* [Aim of the exercise]: Everything in the listing below should be repeated verbatim, apart from the pictures.

* [Raw data]:
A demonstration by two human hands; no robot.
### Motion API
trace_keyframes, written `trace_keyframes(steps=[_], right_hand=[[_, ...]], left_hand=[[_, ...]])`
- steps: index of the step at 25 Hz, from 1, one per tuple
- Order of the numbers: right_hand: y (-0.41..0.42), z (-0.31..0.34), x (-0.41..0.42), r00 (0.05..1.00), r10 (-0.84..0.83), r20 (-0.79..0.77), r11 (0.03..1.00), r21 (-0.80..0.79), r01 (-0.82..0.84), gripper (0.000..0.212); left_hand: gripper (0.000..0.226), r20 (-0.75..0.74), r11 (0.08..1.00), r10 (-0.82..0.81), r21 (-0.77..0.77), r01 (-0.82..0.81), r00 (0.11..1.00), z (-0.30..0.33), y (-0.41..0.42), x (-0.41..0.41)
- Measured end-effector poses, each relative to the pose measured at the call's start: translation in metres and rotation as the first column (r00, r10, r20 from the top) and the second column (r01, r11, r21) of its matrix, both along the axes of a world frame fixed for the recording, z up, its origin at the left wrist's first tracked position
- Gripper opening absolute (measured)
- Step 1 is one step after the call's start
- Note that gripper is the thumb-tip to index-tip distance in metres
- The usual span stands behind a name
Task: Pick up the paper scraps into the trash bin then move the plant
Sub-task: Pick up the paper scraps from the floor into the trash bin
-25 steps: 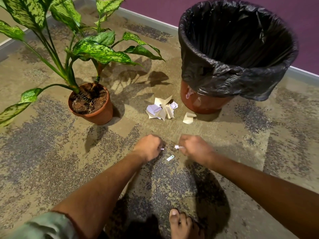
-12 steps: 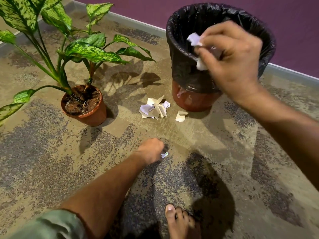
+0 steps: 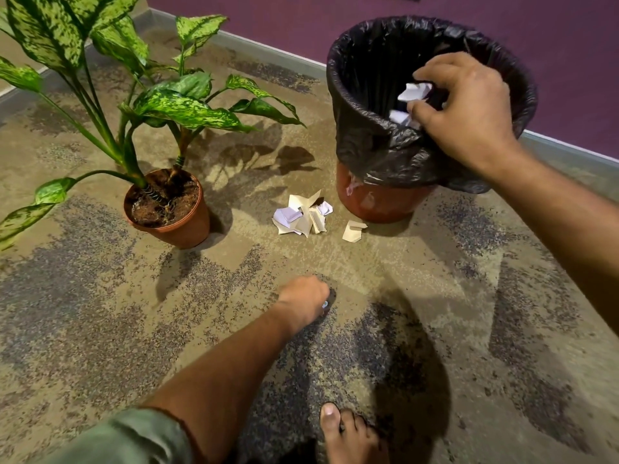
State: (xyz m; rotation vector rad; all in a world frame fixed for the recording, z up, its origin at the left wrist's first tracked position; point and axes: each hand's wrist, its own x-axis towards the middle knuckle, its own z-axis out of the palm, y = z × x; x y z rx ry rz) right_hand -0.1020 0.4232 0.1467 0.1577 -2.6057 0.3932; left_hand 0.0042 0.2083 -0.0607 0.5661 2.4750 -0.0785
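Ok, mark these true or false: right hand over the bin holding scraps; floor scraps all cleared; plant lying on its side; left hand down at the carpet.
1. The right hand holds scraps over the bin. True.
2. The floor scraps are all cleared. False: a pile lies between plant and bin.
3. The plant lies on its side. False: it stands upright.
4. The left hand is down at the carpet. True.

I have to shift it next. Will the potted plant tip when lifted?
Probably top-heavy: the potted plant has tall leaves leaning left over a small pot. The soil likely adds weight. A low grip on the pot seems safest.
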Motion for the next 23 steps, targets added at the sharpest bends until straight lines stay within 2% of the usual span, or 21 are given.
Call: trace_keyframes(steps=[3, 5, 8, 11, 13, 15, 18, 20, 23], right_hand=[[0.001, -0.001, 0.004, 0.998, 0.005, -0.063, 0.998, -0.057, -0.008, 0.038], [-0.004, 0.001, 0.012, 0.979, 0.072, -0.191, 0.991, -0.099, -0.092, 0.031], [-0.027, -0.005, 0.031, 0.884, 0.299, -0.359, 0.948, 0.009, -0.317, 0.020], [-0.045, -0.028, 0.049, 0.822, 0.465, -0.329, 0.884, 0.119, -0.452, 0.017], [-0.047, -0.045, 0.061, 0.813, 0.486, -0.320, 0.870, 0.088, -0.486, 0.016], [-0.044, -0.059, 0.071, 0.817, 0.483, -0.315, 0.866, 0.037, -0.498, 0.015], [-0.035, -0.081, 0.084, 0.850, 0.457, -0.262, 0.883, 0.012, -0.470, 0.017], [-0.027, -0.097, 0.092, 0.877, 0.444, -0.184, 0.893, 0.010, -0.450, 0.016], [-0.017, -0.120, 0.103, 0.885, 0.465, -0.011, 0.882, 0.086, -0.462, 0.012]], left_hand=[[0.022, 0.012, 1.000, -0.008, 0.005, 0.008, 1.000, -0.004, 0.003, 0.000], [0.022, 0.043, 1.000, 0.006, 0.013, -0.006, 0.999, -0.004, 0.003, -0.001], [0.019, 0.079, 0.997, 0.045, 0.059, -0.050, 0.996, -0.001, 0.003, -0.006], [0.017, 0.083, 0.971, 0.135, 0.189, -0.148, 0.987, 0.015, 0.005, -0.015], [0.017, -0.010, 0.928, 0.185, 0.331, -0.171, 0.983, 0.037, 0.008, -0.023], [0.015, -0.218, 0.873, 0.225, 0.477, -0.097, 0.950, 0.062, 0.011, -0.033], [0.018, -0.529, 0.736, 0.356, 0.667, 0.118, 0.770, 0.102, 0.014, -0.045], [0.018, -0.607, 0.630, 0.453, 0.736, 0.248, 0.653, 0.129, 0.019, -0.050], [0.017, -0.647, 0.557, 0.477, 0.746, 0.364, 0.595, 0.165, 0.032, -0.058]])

* [Exercise solution]:
A demonstration by two human hands; no robot.
### Motion API
trace_keyframes, written `trace_keyframes(steps=[_], right_hand=[[_, ...]], left_hand=[[_, ...]])`
- steps: index of the step at 25 Hz, from 1, one per tuple
- Order of the numbers: right_hand: y (-0.41..0.42), z (-0.31..0.34), x (-0.41..0.42), r00 (0.05..1.00), r10 (-0.84..0.83), r20 (-0.79..0.77), r11 (0.03..1.00), r21 (-0.80..0.79), r01 (-0.82..0.84), gripper (0.000..0.212); left_hand: gripper (0.000..0.226), r20 (-0.75..0.74), r11 (0.08..1.00), r10 (-0.82..0.81), r21 (-0.77..0.77), r01 (-0.82..0.81), r00 (0.11..1.00), z (-0.30..0.33), y (-0.41..0.42), x (-0.41..0.41)
- Measured end-effector poses, each relative to the pose measured at the call's start: translation in metres and rotation as the first column (r00, r10, r20 from the top) and the second column (r01, r11, r21) of its matrix, both along the axes of a world frame fixed for the recording, z up, its origin at the left wrist's first tracked position
- Gripper opening absolute (measured)
- Step 1 is one step after the call's start
- Note that gripper is the thumb-tip to index-tip distance in metres
- The usual span stands behind a name
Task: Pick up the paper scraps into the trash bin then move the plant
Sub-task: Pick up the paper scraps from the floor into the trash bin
-25 steps: 
-12 steps: 
+0 steps: 
State: (xyz m; rotation vector rad; all in a world frame fixed for the recording, z up, its origin at the left wrist's first tracked position; point and axes: each hand's wrist, its own x-axis towards the middle knuckle, its own z-axis out of the palm, y = z × x; x y z rx ry rz) right_hand -0.1020 0.4232 0.1467 0.1577 -2.6057 0.3932; left_hand 0.0042 0.2083 -0.0607 0.5661 2.4750 -0.0785
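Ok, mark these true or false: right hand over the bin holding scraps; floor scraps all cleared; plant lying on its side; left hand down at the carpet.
1. The right hand holds scraps over the bin. True.
2. The floor scraps are all cleared. False: a pile lies between plant and bin.
3. The plant lies on its side. False: it stands upright.
4. The left hand is down at the carpet. True.

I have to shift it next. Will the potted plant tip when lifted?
Probably top-heavy: the potted plant has tall leaves leaning left over a small pot. The soil likely adds weight. A low grip on the pot seems safest.
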Motion for the next 23 steps, targets added at the sharpest bends until straight lines stay within 2% of the usual span, or 21 are given.
Call: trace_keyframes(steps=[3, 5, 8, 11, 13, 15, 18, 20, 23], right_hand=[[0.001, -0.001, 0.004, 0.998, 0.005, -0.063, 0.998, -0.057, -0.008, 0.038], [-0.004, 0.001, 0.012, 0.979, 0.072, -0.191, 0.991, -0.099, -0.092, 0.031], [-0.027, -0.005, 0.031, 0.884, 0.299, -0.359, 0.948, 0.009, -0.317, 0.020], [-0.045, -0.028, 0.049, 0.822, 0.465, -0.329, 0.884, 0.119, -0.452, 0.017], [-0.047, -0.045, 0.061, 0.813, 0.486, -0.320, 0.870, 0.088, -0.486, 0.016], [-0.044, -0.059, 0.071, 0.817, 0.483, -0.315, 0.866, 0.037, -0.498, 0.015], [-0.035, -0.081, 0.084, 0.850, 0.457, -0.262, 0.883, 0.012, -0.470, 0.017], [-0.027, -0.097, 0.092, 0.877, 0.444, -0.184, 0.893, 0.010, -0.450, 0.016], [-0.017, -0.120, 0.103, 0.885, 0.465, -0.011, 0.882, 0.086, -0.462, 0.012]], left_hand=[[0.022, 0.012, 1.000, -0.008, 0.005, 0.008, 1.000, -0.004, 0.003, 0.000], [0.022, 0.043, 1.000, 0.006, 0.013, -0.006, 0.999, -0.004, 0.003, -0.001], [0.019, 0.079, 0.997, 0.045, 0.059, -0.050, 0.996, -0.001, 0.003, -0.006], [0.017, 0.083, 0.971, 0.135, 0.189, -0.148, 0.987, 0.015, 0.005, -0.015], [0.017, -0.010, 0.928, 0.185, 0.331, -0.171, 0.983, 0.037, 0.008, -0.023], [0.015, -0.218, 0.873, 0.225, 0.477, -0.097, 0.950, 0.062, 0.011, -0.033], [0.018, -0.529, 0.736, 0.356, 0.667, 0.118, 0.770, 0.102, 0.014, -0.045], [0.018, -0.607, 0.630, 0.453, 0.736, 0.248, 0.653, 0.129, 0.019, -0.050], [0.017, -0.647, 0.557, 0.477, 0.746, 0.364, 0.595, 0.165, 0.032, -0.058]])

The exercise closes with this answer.